Mike Phirman (Episode 33)
Posted: November 13th, 2011, 1:49 pm
I just wanted to say that I got a lot out of this episode even if there were some reservations about whether Mikes experiences were not as traumatic or intense as some of the previous guests. My mother has been married four times but she has also been in a few relationships that never became "official". From my perspective that type of dysfunction is damaging in and of itself. When one's examples for adult romantic relationships are confusing and full of conflict and there is a lack of security and peace at home, it is very disturbing to a child. My feelings about marriage are directly influenced by what I witnessed in my mother's relationships. I got into a serious relationship, had a child at age eighteen and stayed in an abusive relationship for seven years before meeting my current husband because I didn't want to have a failed family and end up like my mother. I was terrified that I would end up like her and for awhile I was on track to do just that. As for the people pleasing, that plays right into the whole situation. People pleasers hate conflict and can't stand the thought that someone may not like them or might become angry at them. The consequence of this is making personal compromises that damage self-esteem and self-worth.

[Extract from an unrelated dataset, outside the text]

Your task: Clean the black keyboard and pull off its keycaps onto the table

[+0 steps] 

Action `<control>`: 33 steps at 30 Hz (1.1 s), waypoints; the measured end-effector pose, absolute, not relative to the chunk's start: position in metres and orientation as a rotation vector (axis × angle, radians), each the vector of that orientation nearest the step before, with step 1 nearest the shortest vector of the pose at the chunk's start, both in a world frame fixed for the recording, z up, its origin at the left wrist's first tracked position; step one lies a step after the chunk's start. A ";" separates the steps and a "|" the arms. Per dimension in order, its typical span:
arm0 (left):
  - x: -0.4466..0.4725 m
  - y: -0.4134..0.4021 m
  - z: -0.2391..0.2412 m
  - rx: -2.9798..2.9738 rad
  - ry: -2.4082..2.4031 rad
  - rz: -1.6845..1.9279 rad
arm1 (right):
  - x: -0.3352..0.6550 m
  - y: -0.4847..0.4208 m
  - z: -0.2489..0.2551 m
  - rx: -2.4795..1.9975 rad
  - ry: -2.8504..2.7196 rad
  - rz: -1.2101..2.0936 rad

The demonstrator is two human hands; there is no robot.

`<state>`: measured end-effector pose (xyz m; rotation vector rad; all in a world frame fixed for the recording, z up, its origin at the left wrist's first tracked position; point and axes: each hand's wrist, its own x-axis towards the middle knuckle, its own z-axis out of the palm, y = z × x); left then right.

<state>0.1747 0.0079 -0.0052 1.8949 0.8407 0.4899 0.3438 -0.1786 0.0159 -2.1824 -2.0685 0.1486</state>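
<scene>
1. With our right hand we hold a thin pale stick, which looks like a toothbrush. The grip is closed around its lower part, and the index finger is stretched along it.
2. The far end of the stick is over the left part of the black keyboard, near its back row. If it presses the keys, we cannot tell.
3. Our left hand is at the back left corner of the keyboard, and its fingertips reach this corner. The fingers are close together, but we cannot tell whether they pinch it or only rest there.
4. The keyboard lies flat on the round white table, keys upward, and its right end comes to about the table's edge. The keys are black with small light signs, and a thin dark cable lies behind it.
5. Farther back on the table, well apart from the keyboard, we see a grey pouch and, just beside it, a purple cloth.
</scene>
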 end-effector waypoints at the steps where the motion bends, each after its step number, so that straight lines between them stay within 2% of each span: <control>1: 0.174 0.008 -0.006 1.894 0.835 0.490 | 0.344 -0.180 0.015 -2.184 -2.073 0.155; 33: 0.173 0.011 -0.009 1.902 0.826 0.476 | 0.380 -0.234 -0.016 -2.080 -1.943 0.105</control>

I really appreciate that this episode was included because I think it is important to represent the spectrum of experiences that can have a profound impact on us even if they are not examples of blatant traumas. It is also validating to know that just because some of us did not have really chaotic and abusive childhoods that we still have been affected by the dysfunctional patterns of families and it is okay to acknowledge that fact and not feel that it wasn't "bad enough" and that we should "get over it".